The goal of this project was to meet as many of these requirements as possible in a short amount of time. I began with a relatively small amount of experience using Flask, AWS (Lambda or API Gateway) and ended up with the working knowledge necessary to build a simple key value store that has strong test coverage for the various environments it is intended to be run in.

The outline of work I did for this project looks roughly like the following:

  • Meta/prep
  • Choose technology stacks.
  • Create initial git repo and throw together the basic directory structure.
  • Write very basic Flask "hello world!" app to validate HTTP test fixtures.
  • Write simple test fixture to validate dynamodb docker container runs and works with simple put_item/get_item workflow usint the boto3 AWS client library.
  • Define RESTful api with swagger docs definition.
  • Write unit tests to validate basic RESTful key-value store behavior.
  • Write unit tests to validate datastore backend behavior.
  • Implement dynamodb datastore abstraction.
  • Implement Flask HTTP endpoints that meet tested requirements.
  • Do a lot of refactoring of test fixtures to support different ways of running tests:
  • Local Flask + Local DynamoDB
  • Local Flask + AWS DynamoDB
  • AWS API Gateway + AWS Lambda + AWS DynamoDB (using Zappa to deploy Flask app as API Gateway + Lambda)

I chose Flask for the initial environment implementation because running a wsgi app locally has a much shorter test cycle time compared to a workflow that involves deplying an API gateway and Lambda functions during fixture setup.

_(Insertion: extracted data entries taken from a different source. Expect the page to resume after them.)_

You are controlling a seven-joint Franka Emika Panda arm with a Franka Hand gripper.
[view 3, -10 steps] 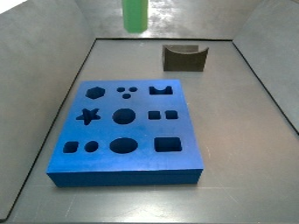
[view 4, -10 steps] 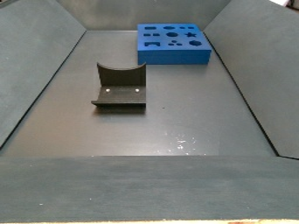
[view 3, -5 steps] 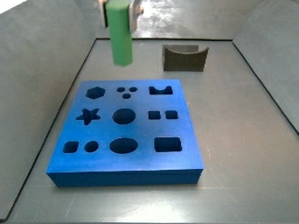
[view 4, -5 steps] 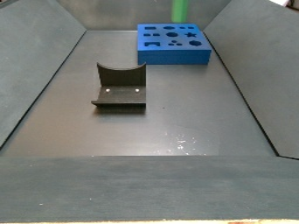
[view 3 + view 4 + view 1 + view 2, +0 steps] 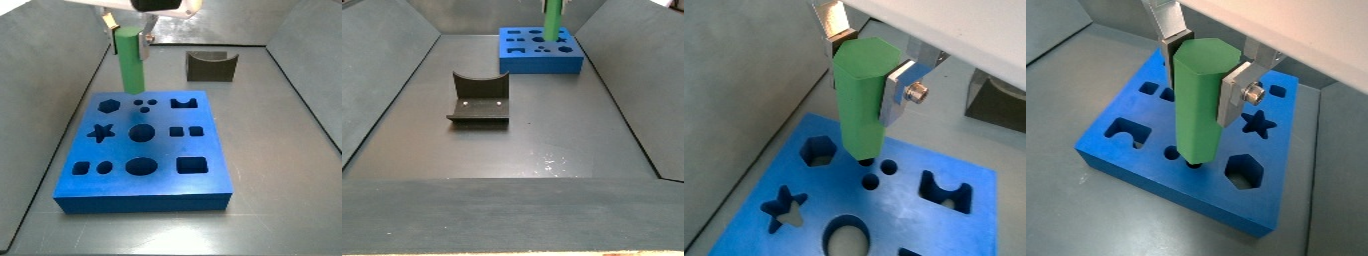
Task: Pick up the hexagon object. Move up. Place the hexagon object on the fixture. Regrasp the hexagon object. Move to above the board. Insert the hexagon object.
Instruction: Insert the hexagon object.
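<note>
My gripper (image 5: 134, 38) is shut on the hexagon object (image 5: 131, 63), a bright green prism held upright by its upper end. It hangs just above the far left part of the blue board (image 5: 146, 195), near the hexagon hole (image 5: 108, 102). In both wrist views the silver fingers (image 5: 898, 84) (image 5: 1233, 92) clamp the prism (image 5: 863, 98) (image 5: 1200, 105), and its lower end hovers over the board (image 5: 1126, 163) beside the hexagon hole (image 5: 816, 150) (image 5: 1244, 171). In a side view the prism (image 5: 553, 18) stands above the board (image 5: 543, 64). The fixture (image 5: 211, 66) (image 5: 478, 102) stands empty.
Grey walls enclose the bin floor (image 5: 287, 150). The board carries other holes, among them a star (image 5: 99, 131) and circles (image 5: 140, 131). The fixture sits apart from the board, toward the far right in a side view.
The gripper has come down and toward the board with the hexagon object; the prism has lowered from the top edge to just above the board's far left part.
</note>
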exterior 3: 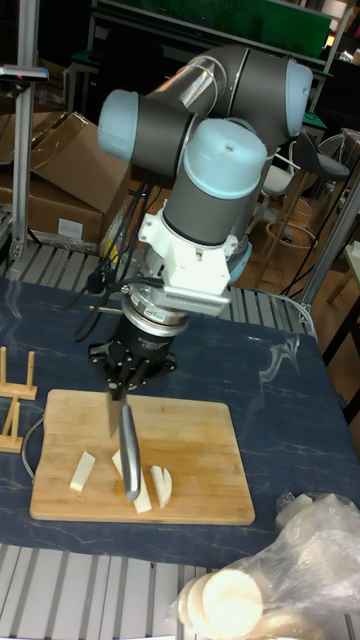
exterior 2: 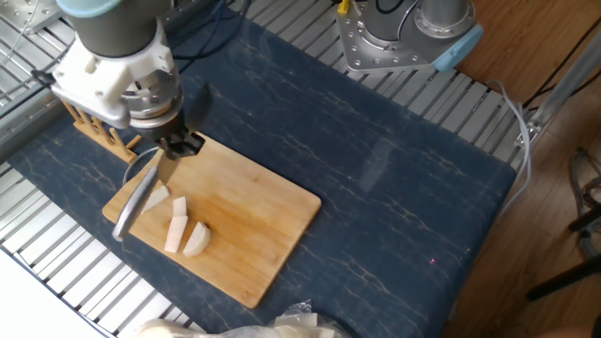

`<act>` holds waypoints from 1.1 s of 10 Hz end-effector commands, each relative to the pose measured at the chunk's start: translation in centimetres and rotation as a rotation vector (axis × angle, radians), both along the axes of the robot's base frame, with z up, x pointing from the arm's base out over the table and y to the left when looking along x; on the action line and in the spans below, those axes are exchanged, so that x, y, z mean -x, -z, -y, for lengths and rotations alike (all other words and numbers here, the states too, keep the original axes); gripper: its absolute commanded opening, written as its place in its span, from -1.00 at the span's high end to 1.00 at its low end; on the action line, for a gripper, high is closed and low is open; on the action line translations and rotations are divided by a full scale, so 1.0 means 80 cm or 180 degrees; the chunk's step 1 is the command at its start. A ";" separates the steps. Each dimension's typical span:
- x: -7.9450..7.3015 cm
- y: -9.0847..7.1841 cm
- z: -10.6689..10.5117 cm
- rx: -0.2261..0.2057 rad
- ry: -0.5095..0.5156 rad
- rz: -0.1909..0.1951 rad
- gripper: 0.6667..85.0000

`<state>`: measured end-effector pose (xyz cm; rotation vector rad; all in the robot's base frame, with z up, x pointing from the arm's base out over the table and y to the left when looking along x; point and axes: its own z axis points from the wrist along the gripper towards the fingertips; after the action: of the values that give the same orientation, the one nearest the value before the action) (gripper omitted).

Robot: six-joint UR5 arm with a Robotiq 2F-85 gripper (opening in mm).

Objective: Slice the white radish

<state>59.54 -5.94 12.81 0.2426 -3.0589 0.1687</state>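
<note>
Dark blue marbled mat [exterior 2: 394, 160] over ribbed metal table [exterior 2: 56, 253], with one flat bamboo board [exterior 2: 254, 216] on top. On board, white radish [exterior 2: 178, 223] cut into four pale wedge and stick pieces, smooth and cream-white. Black gripper [exterior 3: 122, 385] clamped around one knife [exterior 3: 128, 450], shiny grey blade pointing down above pieces. One small wooden rack [exterior 2: 99, 133] beside board. Crinkly plastic wrap [exterior 3: 300, 560] at near edge.
</note>
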 end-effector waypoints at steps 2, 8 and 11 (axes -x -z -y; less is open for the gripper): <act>-0.006 -0.004 0.011 0.0120 0.0339 0.0154 0.99; 0.020 -0.019 0.156 0.0323 -0.0216 0.0109 0.99; 0.031 -0.027 0.192 0.0640 -0.0071 0.0077 0.99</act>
<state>57.69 -18.65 14.72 0.2940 -3.0404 0.4056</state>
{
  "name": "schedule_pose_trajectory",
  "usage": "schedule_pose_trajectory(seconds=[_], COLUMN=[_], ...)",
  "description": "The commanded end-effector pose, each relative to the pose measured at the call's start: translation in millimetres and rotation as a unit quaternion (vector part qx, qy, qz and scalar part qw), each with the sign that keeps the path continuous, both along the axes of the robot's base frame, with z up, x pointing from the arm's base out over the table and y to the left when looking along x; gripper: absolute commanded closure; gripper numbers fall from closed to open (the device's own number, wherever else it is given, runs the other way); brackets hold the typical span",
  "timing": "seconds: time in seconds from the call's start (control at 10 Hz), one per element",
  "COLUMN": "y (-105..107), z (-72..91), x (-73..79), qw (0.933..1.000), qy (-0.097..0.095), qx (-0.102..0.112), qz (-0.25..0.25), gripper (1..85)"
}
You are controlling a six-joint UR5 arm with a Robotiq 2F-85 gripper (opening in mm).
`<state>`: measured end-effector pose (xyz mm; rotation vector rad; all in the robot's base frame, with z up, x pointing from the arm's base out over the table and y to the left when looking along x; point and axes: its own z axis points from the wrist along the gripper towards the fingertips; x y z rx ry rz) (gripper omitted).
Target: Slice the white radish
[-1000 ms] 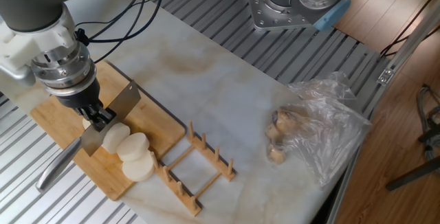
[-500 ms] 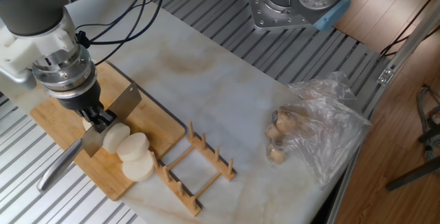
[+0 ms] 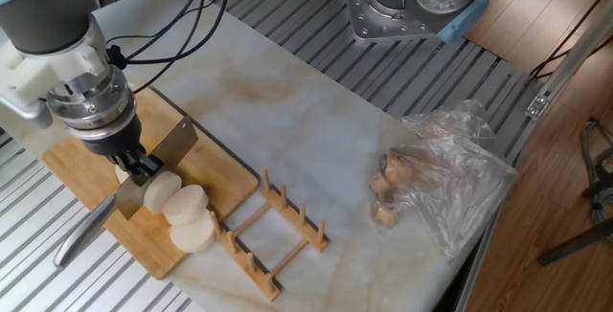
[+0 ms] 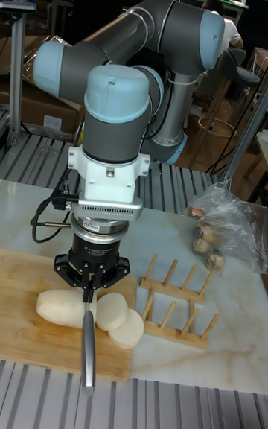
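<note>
We see the white radish point(image 4: 65, 307) lying on the wooden board point(image 3: 86, 180), a smooth creamy log with two round slices point(image 3: 190, 218) cut off beside it. Only the tall view shows the long uncut part, because the arm hides it in the other. The gripper point(image 4: 91, 285) pinches a shiny metal knife point(image 3: 153, 163), blade down between log and slices.

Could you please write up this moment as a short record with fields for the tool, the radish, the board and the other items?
gripper: shut on knife
knife: blade upright across the radish, handle toward the board's near edge
white radish: uncut stub on one side of the blade, cut discs on the other
cutting board: wooden, under the radish
dish rack: wooden, beside the board
plastic bag: clear, holding brownish lumps
</note>
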<state>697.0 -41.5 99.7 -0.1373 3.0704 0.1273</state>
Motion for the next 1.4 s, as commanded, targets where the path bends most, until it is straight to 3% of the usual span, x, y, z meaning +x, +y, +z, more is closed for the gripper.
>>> schedule_pose_trajectory(seconds=[0.0,1.3], y=[2.0,9.2], z=[-1.9,-11.5], x=[1.7,-1.7], qw=[1.0000,0.9999], qy=[-0.001,-0.001], qx=[0.005,0.007], qz=[-0.004,-0.012], gripper=[84.3,84.3])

Keeping in mind that the RESTful interface I was aiming for could be run using either approach when developing my test fixtures, I ended up with tests that could be run against either HTTP application type which significantly reduced the need for essentially redundant test cases at the cost of somewhat increased test fixtured complexity.

At the same time that I maintained a high degree of testability for the HTTP interface of my application, I also kept an eye out for interchangeability of the backend datastore component. The requirements of this project explicitly called out the desire for configurable data backends. To meet this requirement, I wrapped the DynamodDB usage in this project with an interface defined by an abstract base class called "datastore" whose concrete subclasses are produced using an abstract factory method. This approach effectively hides instantiation and usage details of different data backends from the HTTP application "director" code while choice of concrete datastore implementation is configurable by setting the datastore choice as a class object in the config object used to define application settings.

Other potential datastore backends could be anything that allows CRUD operations on set-like values indexed by keyword strings: eg, AWS S3, AWS RDS, PostgreSQL, MySQL, Redis, MongoDB, etc

Requirements

Before getting started, it is assumed that you have the following installed on your development system:

  • Python 3.6
  • docker

Pythone 3.6 is necessary to run install the zappa tool from pypi, which enforces the use of a python version compatible with what AWS Lambda suppots.

Docker is necessary to run the local flask functional tests in order to provide a local dynamodb test fixture.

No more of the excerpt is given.